Monfasani follows this line when he concentrates his criticism on the fact that Greenblatt has no prove what’s however that Lucretius poem influenced Western development, let alone ushered us into the era of modernity. That Montaigne and Jefferson were impressed is not enough. This view accords with my less informed reaction, which must have been just the opposite of what Greenblatt intended. While I initially enjoyed the book (Greenblatt knows how to tell a tall story) I gradually started to wonder how it could be that a line of thought as interesting as the Epicurean apparently had so little influence. Not even Poggio seemed to have appreciated what Lucretius tried to say, only the way he said it.
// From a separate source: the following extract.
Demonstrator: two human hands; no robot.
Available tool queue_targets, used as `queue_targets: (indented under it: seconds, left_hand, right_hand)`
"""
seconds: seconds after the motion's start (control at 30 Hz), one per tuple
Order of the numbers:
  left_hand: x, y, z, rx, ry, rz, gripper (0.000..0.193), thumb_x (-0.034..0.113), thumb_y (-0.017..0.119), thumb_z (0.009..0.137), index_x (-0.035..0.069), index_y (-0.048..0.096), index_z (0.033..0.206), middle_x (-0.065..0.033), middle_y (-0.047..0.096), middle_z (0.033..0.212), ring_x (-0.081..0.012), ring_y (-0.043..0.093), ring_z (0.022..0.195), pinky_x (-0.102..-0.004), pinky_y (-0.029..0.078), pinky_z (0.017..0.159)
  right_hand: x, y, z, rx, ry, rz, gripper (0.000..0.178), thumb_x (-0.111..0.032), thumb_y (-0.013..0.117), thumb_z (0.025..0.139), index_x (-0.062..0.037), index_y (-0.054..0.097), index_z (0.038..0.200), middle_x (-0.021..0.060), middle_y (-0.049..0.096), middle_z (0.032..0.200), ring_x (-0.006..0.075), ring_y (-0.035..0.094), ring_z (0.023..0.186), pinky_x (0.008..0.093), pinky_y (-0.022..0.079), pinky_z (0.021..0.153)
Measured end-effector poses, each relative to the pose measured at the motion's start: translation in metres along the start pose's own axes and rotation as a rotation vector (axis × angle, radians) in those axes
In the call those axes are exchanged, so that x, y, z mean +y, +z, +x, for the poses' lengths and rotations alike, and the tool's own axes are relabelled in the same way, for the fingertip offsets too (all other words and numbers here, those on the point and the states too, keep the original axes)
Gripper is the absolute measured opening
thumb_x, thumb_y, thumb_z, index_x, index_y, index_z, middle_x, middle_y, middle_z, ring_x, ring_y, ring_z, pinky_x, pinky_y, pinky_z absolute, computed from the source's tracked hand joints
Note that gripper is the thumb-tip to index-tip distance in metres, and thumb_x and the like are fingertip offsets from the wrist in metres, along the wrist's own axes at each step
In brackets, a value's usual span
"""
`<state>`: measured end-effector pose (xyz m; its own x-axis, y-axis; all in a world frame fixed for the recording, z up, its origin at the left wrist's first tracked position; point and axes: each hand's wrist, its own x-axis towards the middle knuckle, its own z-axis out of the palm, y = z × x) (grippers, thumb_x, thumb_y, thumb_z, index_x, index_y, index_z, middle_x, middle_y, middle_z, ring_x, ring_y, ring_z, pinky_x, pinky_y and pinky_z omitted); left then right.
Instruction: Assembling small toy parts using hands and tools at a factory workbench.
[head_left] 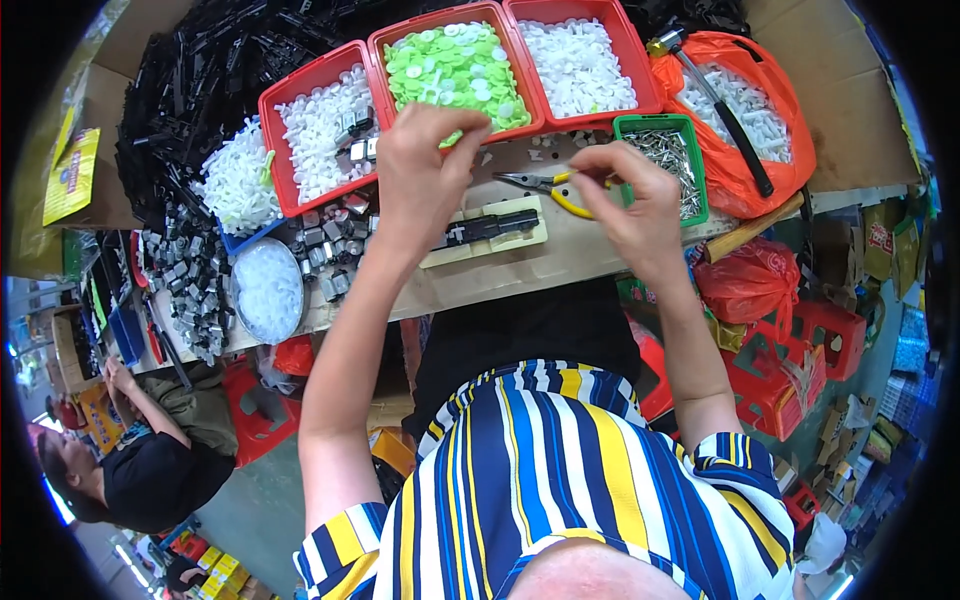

So in the end Greenblatt's book felt like a mighty ride along the runway, but lacking lift-off. Which once again indicates that popular history is not a simple thing to do (and I'm not sure that prof. Monfasani understands the common reader when he suggests that in stead of Greenblatt he should try The History of Scepticism: From Savonarola to Bayle).

PS: perhaps I should add a link to a review by Michael Dirda - another reserved critic.


message 35: by Everyman (new)

Everyman | 7718 comments Well, the poll wound up with a three-way tie in the raw vote with six votes for each of the top three options. However, we use a weighted voting system here, where posters with 1-99 posts made count as 1 vote, those with 100-299 count as two votes, and those with 300 or more posts made count as 3 votes.

On that basis, the weighted voting was:
Goldsmith, The Vicar of Wakefield: 12 votes
Lucretius, On the Nature of Things: 10 votes
Darwin, The Origin of Species: 9 votes

On that basis, the top two finishes will go into a run-off, which I will post right now.


message 36: by Everyman (new)

Everyman | 7718 comments Not much action on the run-off poll yet. If you're planning to vote, you only have a few more days.


message 37: by Everyman (new)

Everyman | 7718 comments Well, the poll is closed.

The raw vote was even -- 6 for each.

So we go to the weighted vote.

And the weighted vote is, TA DA

Goldsmith, The Vicar of Wakefield -- 10 votes
Lucretius, On the Nature of Things -- 10 votes

So -- we read both. And let's go in that order -- Goldsmith then (after an Interim read) Lucretius.


message 38: by Tiffany (new)

Tiffany (ladyperrin) | 269 comments :) it appears we can't make up our minds about these two books.